16. LOST CONTROL

96.1K 4.6K 1.2K
                                    

🥂1.6k vote and 1k comments for next chapter🥂

16. LOST CONTROL

Karma sedang merenung, menanti waktu yang tepat untuk datang.

***

Kalau ada yang bilang rasa makanan bisa berubah dalam hitungan detik, Marsel tidak akan pernah membantah hal tersebut, justru sebaliknya, dia akan bergumam iya atau sekedar berdehem singkat guna membenarkan, sebab itulah yang Marsel rasakan sekarang.

Bagaimana rasa pizza yang tadinya biasa saja, berubah menjadi nikmat, padahal hanya secuil toping serta sedikit saos yang ia curi dari bibir Alana. Didapatkan oleh jarinya tanpa persetujuan dari gadis yang kini mematung dengan mata bulatnya yang sedikit melotot menatap dirinya. Marsel berusaha menahan pandangannya agar tidak melirik terus-menerus ke bibir mungil Alana yang kini sedikit terbuka sangking terkejutnya.

Demi Daren dan pacar bawelnya, sudah banyak sekali beragam pizza yang pernah Marsel coba, mulai dari yang mahal dan yang paling mahal.

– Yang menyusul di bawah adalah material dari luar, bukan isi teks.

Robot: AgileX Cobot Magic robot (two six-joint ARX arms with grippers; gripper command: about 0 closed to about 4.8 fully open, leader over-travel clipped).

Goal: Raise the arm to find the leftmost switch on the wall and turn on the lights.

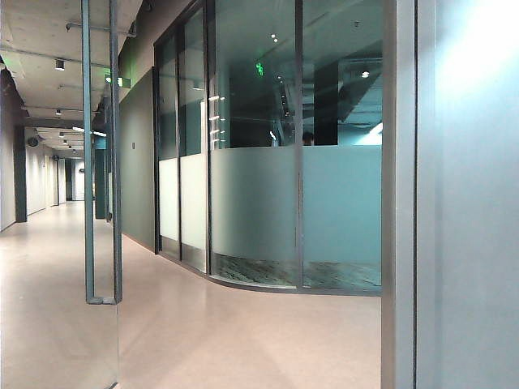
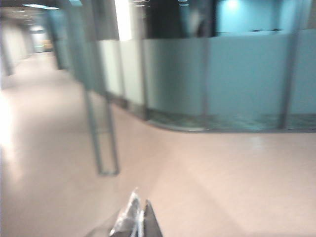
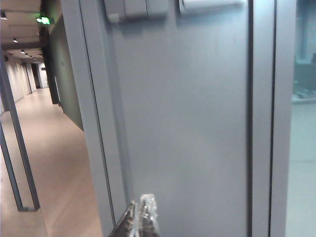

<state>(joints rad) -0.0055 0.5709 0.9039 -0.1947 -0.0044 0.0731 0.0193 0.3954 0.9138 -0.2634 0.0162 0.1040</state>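
Note:
In the right wrist view a grey wall panel (image 3: 187, 123) fills the frame. A switch plate (image 3: 136, 9) sits at the panel's upper edge, partly cut off by the frame, and the leftmost switch (image 3: 113, 7) is its end rocker nearest the corridor. A second plate (image 3: 212, 4) lies beside it. My right gripper (image 3: 145, 200) is shut and empty, close to the panel and well below the switches. My left gripper (image 2: 140, 205) is shut and empty, pointing out over the corridor floor. Neither gripper shows in the exterior view, where the same wall (image 1: 470, 203) stands on the right.
A metal frame edge (image 1: 399, 194) borders the wall. A glass door with a tall bar handle (image 1: 101, 162) stands on the left. Frosted glass partitions (image 1: 268, 203) curve across the corridor's far side. Open floor (image 1: 203, 332) lies between.

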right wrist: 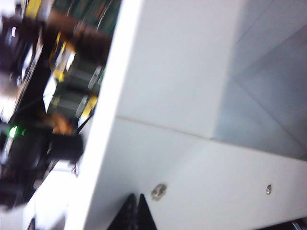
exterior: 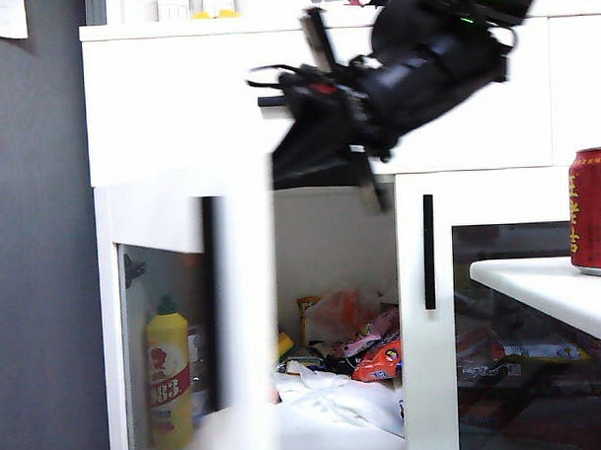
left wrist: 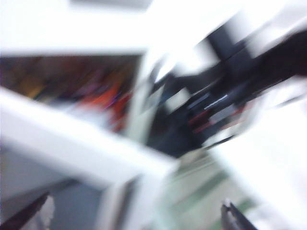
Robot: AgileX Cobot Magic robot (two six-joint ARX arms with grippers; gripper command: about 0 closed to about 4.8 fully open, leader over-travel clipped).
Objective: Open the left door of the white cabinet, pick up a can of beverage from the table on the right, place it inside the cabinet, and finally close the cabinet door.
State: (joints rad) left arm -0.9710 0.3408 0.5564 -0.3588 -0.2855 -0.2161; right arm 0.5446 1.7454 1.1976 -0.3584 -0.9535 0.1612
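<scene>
Motion blur smears the black left arm across the exterior view at one o'clock, its left gripper angled down before the drawer front of the white cabinet, fingers spread and empty. At seven o'clock the left door stands swung out, streaked, its black bar handle vertical. A yellow bottle and crumpled snack packets sit inside. At three o'clock the glossy red can of beverage stands upright on the smooth white table.

Left wrist view: blurred white frame, two dark fingertips far apart.

Right wrist view: the right gripper points at matte white panelling, fingertips pressed together, holding nothing.
</scene>
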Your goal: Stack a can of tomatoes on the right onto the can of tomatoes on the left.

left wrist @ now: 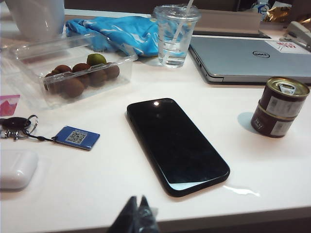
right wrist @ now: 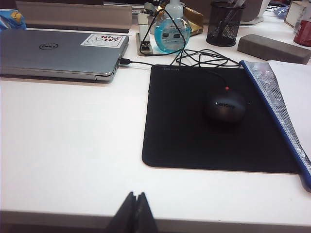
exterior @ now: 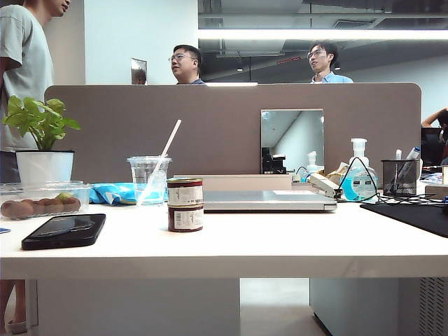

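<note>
White bench [exterior: 280,245], two tomato cans already stacked: upper can [exterior: 185,191] sits square on lower can [exterior: 185,218], just in front of the laptop's [exterior: 266,201] left end, near the plastic cup [exterior: 148,178] w/ straw. Left wrist view shows the same stack, pull-tab lid up top, both upright, no lean visible.

Step in hand, my read: stacking is done, this looks like the finish/retreat phase. No can left on the right side of the bench. Neither arm shows in the exterior view.

Left pincer [left wrist: 135,218]: tips pressed together, nothing between them, low at the near bench edge, well apart from the stack, phone [left wrist: 176,144] lying between. Right pincer [right wrist: 136,216]: also closed tight, empty, at the near edge in front of the mouse pad [right wrist: 194,121], far from the cans.

Next move, judged: nothing more needed on the cans; arms only need to stay clear so the stack isn't bumped. If a check is wanted, confirm the upper rim is seated on the lower lid.

Writing/brands:
- Laptop: Dell logo on lid; sticker reads "NICE TRY" in right wrist view.
- Mouse [right wrist: 224,106]: "Lenovo", small red dot on it.
- Key tag [left wrist: 76,138]: blue w/ QR code, text too small.
- Can labels: white panels w/ print, unreadable.
- Sanitizer bottle [right wrist: 170,34]: label present, can't read.
</note>
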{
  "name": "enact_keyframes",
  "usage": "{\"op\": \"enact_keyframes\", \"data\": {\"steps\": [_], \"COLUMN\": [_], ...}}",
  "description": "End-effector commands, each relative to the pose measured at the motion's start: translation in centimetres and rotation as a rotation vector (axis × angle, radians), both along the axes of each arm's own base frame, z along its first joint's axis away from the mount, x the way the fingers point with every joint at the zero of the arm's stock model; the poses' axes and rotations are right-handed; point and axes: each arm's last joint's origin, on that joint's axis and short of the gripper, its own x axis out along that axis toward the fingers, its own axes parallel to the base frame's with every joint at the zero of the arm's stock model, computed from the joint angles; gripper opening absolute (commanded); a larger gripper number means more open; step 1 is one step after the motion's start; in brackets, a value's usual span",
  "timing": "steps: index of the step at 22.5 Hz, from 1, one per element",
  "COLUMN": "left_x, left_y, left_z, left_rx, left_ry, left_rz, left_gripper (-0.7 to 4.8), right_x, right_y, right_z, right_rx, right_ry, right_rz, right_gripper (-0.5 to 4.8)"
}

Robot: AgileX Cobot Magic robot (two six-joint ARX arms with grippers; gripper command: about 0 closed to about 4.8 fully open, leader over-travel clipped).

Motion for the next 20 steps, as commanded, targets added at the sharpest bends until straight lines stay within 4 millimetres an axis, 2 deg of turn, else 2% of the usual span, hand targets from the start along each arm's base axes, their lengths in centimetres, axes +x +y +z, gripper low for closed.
{"op": "enact_keyframes", "data": {"steps": [1,7,20], "left_x": [-0.03,-0.03,-0.03], "left_y": [-0.02,0.23,0.28], "left_z": [0.10,-0.06,-0.12], "left_rx": [0.036,0.051,0.051], "left_ry": [-0.004,0.014,0.020], "left_rz": [-0.010,0.076,0.093], "left_gripper": [-0.02,-0.02,-0.02], "right_x": [-0.02,-0.02,-0.02], "right_y": [0.02,0.02,0.02], "right_z": [0.25,0.25,0.24], "right_rx": [0.001,0.001,0.001], "right_ry": [-0.013,-0.013,-0.013], "right_rz": [0.003,0.003,0.003], "right_gripper": [-0.05,-0.04,-0.04]}}
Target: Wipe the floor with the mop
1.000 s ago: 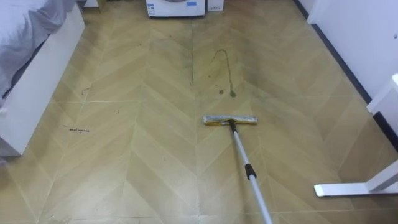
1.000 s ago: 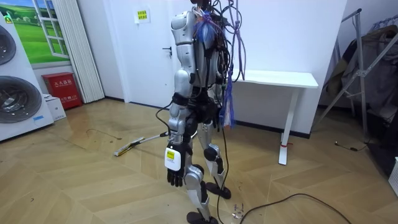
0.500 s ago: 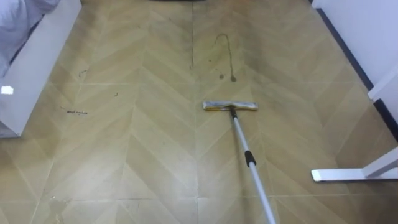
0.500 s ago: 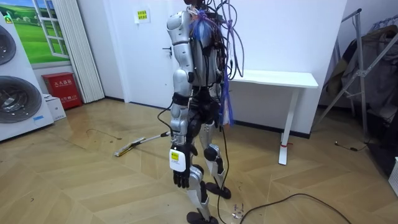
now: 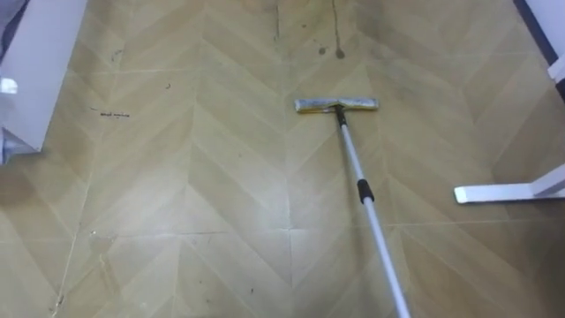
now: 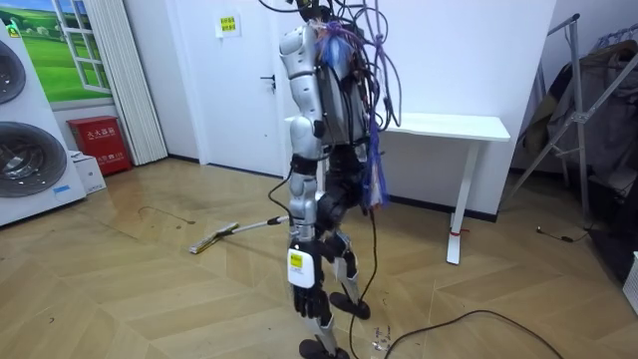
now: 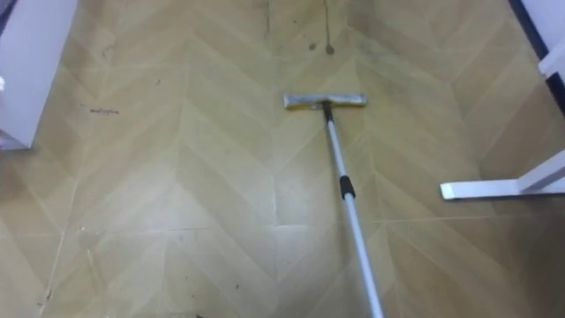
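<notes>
A mop lies on the wooden floor ahead of me. Its flat, yellowish head [image 5: 336, 105] points away from me and sits just short of some dark stains [image 5: 338, 53]. The silver handle [image 5: 369, 208], with a black collar, runs back towards me and leaves the view at the lower right. In the room view the mop head [image 6: 206, 242] lies to the left of my legs, and the handle's end is hidden behind them. My left hand [image 6: 306, 299] hangs by my thigh with relaxed fingers, holding nothing.
A white bed frame [image 5: 35, 79] is on my left. The foot of a white desk [image 5: 508, 190] is on my right. In the room view, washing machines [image 6: 30, 150] and a red box [image 6: 100, 145] stand at the left, with the desk [image 6: 449, 128] behind me.
My eye view has tilted down, so the mop head and stains now sit higher in the picture. In the room view my body shifted slightly right, my left arm sank lower, and the mop head shifted slightly right.
</notes>
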Tool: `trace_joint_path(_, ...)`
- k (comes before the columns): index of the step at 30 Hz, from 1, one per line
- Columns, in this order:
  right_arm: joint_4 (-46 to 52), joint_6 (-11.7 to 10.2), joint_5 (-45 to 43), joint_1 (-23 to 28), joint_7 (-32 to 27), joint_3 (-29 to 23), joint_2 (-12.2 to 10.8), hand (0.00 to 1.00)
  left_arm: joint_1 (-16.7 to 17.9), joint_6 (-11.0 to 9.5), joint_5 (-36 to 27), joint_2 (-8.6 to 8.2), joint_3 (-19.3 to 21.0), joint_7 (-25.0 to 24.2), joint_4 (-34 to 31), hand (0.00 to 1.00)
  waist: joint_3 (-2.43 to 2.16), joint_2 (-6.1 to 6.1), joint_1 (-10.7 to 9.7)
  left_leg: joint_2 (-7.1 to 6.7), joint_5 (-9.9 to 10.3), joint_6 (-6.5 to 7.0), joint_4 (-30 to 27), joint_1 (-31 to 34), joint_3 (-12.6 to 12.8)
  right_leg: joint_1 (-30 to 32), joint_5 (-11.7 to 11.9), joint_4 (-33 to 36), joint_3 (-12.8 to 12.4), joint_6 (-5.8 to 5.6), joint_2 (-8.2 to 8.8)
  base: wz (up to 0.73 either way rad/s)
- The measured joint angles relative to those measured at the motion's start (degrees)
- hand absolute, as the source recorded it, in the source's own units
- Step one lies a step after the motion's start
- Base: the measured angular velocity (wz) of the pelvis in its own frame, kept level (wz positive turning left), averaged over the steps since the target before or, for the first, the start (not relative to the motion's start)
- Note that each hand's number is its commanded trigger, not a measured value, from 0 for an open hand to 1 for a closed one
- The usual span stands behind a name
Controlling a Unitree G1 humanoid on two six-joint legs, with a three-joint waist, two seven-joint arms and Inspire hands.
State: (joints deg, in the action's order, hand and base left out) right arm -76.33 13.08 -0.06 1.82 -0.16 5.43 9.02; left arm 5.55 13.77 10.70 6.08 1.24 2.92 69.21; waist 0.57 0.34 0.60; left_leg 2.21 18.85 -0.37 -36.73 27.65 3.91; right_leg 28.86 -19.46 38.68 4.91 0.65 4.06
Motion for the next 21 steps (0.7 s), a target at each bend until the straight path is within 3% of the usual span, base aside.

Menurut pria tampan itu semuanya sama, biasa saja, tidak ada yang spesial dari makanan bernama pizza tersebut.

Namun, tidak pernah Marsel rasakan sensasi seperti ini, maksudnya suatu rasa di makanan yang membuat cowok itu ingin merasakannya lagi dan lagi. Persis seperti seseorang yang tengah kecanduan kandungan nikotin di dalam rokok.

Marsel ingin lebih. Lebih dari sekadar mengulum jarinya sendiri. Ia ingin merasakan langsung dari sumbernya, tepatnya pada sesuatu yang ia usap beberapa waktu lalu. Pada objek yang tengah ditatap lapar oleh kedua mata kelamnya seperti hewan buas yang melihat seekor mangsa empuk.

Sampai satu tamparan keras sukses mendarat indah di pipi kanannya, membuyarkan segala fantasi gila yang sempat bersarang di kepala Marsel. Napas cowok itu berubah berat ketika panas perlahan mulai menjalar di sebelah wajahnya. Marsel tekan kuat bagian dalam pipinya menggunakan lidah lalu terkekeh rendah.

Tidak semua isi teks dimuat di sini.